**WORK TO BE COMPLETED**
Please restate the records below word for word, leaving out every picture.
****************
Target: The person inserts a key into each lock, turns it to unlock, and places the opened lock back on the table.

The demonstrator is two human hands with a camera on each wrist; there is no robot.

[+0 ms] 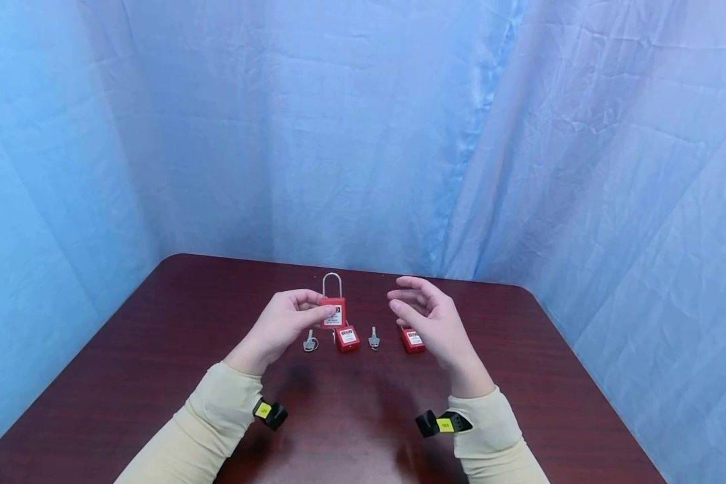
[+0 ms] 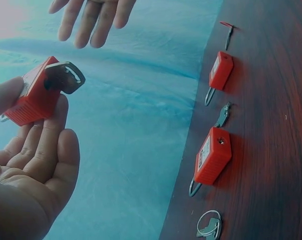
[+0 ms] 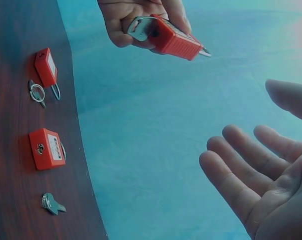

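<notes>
Blue drapes close off the brown table [image 1: 157,376] I am watching. My left hand [image 1: 278,326] pinches a red padlock [image 1: 333,312] above the table, thumb and fingers clamped on its body, shackle up and seemingly closed, a key [image 2: 64,77] seated in its base. I judge this lock unfinished. Two more padlocks [image 1: 347,338] [image 1: 413,339] lie below, with loose keys [image 1: 309,341] [image 1: 373,337] beside them, apparently untouched. My right hand [image 1: 429,319] hovers near, fingers relaxed, holding nothing.
</notes>
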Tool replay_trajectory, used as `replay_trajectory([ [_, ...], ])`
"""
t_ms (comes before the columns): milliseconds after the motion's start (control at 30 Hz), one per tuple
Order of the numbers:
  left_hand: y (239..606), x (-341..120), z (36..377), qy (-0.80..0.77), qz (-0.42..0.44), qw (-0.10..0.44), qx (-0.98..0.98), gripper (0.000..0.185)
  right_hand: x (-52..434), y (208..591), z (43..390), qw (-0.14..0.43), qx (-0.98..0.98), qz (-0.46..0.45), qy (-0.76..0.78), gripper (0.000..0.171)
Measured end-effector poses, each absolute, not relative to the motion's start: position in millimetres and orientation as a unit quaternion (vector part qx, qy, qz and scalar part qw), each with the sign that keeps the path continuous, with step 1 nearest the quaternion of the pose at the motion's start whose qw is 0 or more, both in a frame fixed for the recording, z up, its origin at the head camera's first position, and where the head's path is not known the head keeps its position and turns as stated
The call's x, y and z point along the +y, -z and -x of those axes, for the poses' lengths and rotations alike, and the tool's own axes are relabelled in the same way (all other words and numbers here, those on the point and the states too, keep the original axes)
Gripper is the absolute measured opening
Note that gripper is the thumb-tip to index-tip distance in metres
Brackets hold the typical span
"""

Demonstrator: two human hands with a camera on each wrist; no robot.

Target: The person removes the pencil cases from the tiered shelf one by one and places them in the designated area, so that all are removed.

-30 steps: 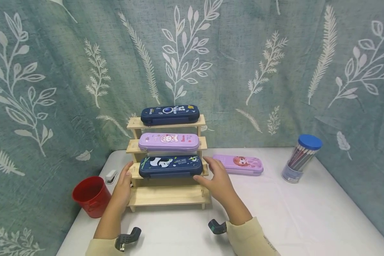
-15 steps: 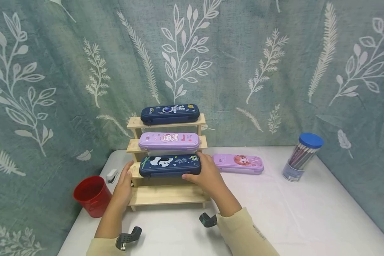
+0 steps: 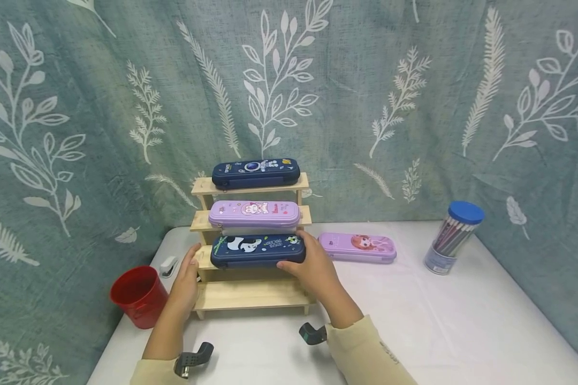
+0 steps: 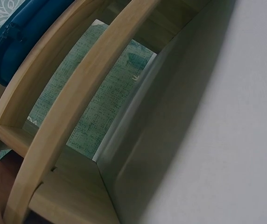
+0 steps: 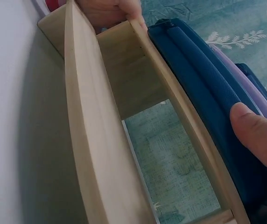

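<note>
A navy pencil case (image 3: 250, 251) with a panda print lies on the second-lowest step of a wooden stepped rack (image 3: 250, 295). My right hand (image 3: 315, 267) holds its right end, thumb on the front side and fingers behind. In the right wrist view, the thumb (image 5: 252, 128) presses the case's dark side. My left hand (image 3: 185, 283) rests against the rack's left side, its fingers fairly straight; its thumb is hidden in the head view. Above sit a lilac pencil case (image 3: 254, 214) and, on the top step, a navy space-print pencil case (image 3: 255, 174).
A second lilac pencil case (image 3: 357, 247) lies on the white table (image 3: 462, 321) right of the rack. Farther right stands a blue-lidded tub of pencils (image 3: 453, 238). Left are a red bucket (image 3: 139, 297) and a small white stapler (image 3: 168, 266). A patterned curtain (image 3: 342, 107) hangs behind.
My right hand has moved left from beside the rack and taken hold of the panda pencil case's right end. The left hand has stayed at the rack's left side.
</note>
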State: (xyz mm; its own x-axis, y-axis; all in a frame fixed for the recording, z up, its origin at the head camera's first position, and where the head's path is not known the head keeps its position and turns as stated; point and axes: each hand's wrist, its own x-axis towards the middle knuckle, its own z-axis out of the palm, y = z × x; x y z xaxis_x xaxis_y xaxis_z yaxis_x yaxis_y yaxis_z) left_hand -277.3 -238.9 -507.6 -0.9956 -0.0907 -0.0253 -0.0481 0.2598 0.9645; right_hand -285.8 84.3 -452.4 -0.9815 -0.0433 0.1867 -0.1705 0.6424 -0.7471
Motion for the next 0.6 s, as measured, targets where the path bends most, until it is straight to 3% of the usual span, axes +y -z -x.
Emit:
replay_trajectory([
  [600,507,-237,276,0.606,-0.040,0.019,-0.794,0.053,127,450,259,0.075,-0.896,-0.046,-0.435,0.094],
])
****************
**EXERCISE OUTPUT**
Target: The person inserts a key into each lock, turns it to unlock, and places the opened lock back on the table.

The demonstrator is two human hands with a camera on each wrist; there is no robot.

[+0 ms] 
[+0 ms] 
[+0 ms] 

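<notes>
Blue drapes close off the brown table [image 1: 157,376] I am watching. My left hand [image 1: 278,326] pinches a red padlock [image 1: 333,312] above the table, thumb and fingers clamped on its body, shackle up and seemingly closed, a key [image 2: 64,77] seated in its base. I judge this lock unfinished. Two more padlocks [image 1: 347,338] [image 1: 413,339] lie below, with loose keys [image 1: 309,341] [image 1: 373,337] beside them, apparently untouched. My right hand [image 1: 429,319] hovers near, fingers relaxed, holding nothing.
</notes>
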Tool replay_trajectory, used as `replay_trajectory([ [_, ...], ])`
"""
t_ms (comes before the columns): milliseconds after the motion's start (control at 30 Hz), one per tuple
Order of the numbers:
  left_hand: y (239..606), x (-341..120), z (36..377), qy (-0.80..0.77), qz (-0.42..0.44), qw (-0.10..0.44), qx (-0.98..0.98), gripper (0.000..0.185)
  right_hand: x (-52..434), y (208..591), z (43..390), qw (-0.14..0.43), qx (-0.98..0.98), qz (-0.46..0.45), qy (-0.76..0.78), gripper (0.000..0.171)
Measured end-effector poses, each absolute, not relative to the motion's start: position in millimetres and orientation as a unit quaternion (vector part qx, qy, qz and scalar part qw), each with the sign that keeps the path continuous, with step 1 nearest the quaternion of the pose at the motion's start whose qw is 0 or more, both in a frame fixed for the recording, z up, its origin at the head camera's first position, and where the head's path is not known the head keeps its position and turns as stated
The call's x, y and z point along the +y, -z and -x of those axes, for the poses' lengths and rotations alike, and the tool's own axes are relabelled in the same way (all other words and numbers here, those on the point and the states too, keep the original axes)
Gripper is the absolute measured opening
Note that gripper is the thumb-tip to index-tip distance in metres
Brackets hold the typical span
"""

Demonstrator: two human hands with a camera on each wrist; no robot.

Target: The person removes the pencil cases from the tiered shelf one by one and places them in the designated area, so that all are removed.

-30 steps: 
-15 steps: 
+0 steps: 
+0 steps: 
+0 steps: 

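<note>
A navy pencil case (image 3: 250, 251) with a panda print lies on the second-lowest step of a wooden stepped rack (image 3: 250, 295). My right hand (image 3: 315, 267) holds its right end, thumb on the front side and fingers behind. In the right wrist view, the thumb (image 5: 252, 128) presses the case's dark side. My left hand (image 3: 185, 283) rests against the rack's left side, its fingers fairly straight; its thumb is hidden in the head view. Above sit a lilac pencil case (image 3: 254, 214) and, on the top step, a navy space-print pencil case (image 3: 255, 174).
A second lilac pencil case (image 3: 357, 247) lies on the white table (image 3: 462, 321) right of the rack. Farther right stands a blue-lidded tub of pencils (image 3: 453, 238). Left are a red bucket (image 3: 139, 297) and a small white stapler (image 3: 168, 266). A patterned curtain (image 3: 342, 107) hangs behind.
My right hand has moved left from beside the rack and taken hold of the panda pencil case's right end. The left hand has stayed at the rack's left side.
</note>
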State: (xyz mm; its own x-axis, y-axis; all in a frame fixed for the recording, z up, its origin at the head camera's first position, and where the head's path is not known the head keeps its position and turns as stated; point and axes: each hand's wrist, its own x-axis towards the middle knuckle, its own z-axis out of the palm, y = z × x; x y z xaxis_x xaxis_y xaxis_z yaxis_x yaxis_y yaxis_z) left_hand -277.3 -238.9 -507.6 -0.9956 -0.0907 -0.0253 -0.0481 0.2598 0.9645; right_hand -285.8 84.3 -452.4 -0.9815 -0.0433 0.1867 -0.1705 0.6424 -0.7471
Motion for the next 0.6 s, as measured, targets where the path bends most, until it is straight to 3% of the usual span, axes +y -z -x.
Emit:
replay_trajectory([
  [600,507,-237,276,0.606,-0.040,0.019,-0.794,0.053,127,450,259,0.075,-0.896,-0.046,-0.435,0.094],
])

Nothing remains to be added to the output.